=== EXERCISE REQUIREMENTS ===
What lines below mention the word "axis"? Copy each one.

BEGIN

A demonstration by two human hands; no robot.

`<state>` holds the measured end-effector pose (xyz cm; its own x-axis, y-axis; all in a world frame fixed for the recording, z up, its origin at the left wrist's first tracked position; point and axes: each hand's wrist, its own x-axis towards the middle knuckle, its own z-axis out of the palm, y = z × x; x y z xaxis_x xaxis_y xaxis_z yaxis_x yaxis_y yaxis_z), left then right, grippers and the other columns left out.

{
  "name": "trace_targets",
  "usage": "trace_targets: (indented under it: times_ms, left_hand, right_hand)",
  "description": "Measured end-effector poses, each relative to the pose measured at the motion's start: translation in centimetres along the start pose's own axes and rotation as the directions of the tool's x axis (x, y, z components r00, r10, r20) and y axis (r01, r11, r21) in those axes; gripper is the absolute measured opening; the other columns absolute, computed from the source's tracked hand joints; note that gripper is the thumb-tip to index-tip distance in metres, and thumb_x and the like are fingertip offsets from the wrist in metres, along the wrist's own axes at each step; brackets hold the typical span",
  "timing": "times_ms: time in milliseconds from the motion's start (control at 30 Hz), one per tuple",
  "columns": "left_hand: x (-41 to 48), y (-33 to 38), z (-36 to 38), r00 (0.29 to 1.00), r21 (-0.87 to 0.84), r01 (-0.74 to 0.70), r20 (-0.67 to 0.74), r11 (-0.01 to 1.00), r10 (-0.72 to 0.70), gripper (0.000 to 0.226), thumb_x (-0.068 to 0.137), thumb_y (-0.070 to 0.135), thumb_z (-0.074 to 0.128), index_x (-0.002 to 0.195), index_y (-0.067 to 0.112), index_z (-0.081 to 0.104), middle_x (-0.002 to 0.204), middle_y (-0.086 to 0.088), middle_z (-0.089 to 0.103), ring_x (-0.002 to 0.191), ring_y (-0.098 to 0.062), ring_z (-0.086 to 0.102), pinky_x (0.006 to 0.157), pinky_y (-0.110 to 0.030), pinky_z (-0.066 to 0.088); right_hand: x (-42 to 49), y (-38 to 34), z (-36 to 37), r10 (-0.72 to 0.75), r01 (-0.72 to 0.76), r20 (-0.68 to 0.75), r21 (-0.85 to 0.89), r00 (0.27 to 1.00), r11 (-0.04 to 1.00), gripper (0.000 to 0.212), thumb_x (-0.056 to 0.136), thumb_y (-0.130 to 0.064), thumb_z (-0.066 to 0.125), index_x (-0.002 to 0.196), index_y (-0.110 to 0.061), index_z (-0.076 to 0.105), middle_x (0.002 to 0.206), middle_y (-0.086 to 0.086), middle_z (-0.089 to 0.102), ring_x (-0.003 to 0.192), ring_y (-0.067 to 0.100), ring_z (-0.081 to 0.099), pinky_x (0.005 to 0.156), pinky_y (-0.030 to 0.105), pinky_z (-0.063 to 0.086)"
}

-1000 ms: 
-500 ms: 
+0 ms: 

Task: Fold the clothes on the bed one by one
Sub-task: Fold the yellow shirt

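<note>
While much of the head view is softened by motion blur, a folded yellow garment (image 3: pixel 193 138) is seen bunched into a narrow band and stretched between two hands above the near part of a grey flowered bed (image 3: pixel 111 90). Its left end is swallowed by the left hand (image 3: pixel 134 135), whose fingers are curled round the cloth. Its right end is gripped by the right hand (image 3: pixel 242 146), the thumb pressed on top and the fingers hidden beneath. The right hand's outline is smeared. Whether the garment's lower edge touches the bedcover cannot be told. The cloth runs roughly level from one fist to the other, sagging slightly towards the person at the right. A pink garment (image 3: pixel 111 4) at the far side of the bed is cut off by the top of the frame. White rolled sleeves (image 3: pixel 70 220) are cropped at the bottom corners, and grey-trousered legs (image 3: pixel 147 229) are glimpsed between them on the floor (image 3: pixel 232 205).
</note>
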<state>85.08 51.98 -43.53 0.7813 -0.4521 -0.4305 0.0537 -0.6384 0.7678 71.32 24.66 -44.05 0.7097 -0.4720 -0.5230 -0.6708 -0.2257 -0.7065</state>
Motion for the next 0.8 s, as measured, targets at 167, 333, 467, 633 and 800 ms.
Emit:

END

=== EXPECTED ANSWER ===
`<state>` holds the measured end-effector pose (xyz cm; its own x-axis, y-axis; all in a world frame fixed for the recording, z up, its origin at the left wrist's first tracked position; point and axes: each hand's wrist, its own x-axis towards the middle knuckle, its own z-axis out of the palm, y = z × x; x y z xaxis_x xaxis_y xaxis_z yaxis_x yaxis_y yaxis_z), left then right, grippers and the other columns left out.
  "description": "Measured end-effector poses, each relative to the pose measured at the motion's start: translation in centimetres along the start pose's own axes and rotation as the directions of the tool's x axis (x, y, z components r00, r10, r20) and y axis (r01, r11, r21) in those axes; gripper is the absolute measured opening; the other columns absolute, computed from the source's tracked hand joints; note that gripper is the thumb-tip to index-tip distance in metres, and thumb_x and the like are fingertip offsets from the wrist in metres, along the wrist's own axes at each step; brackets hold the typical span",

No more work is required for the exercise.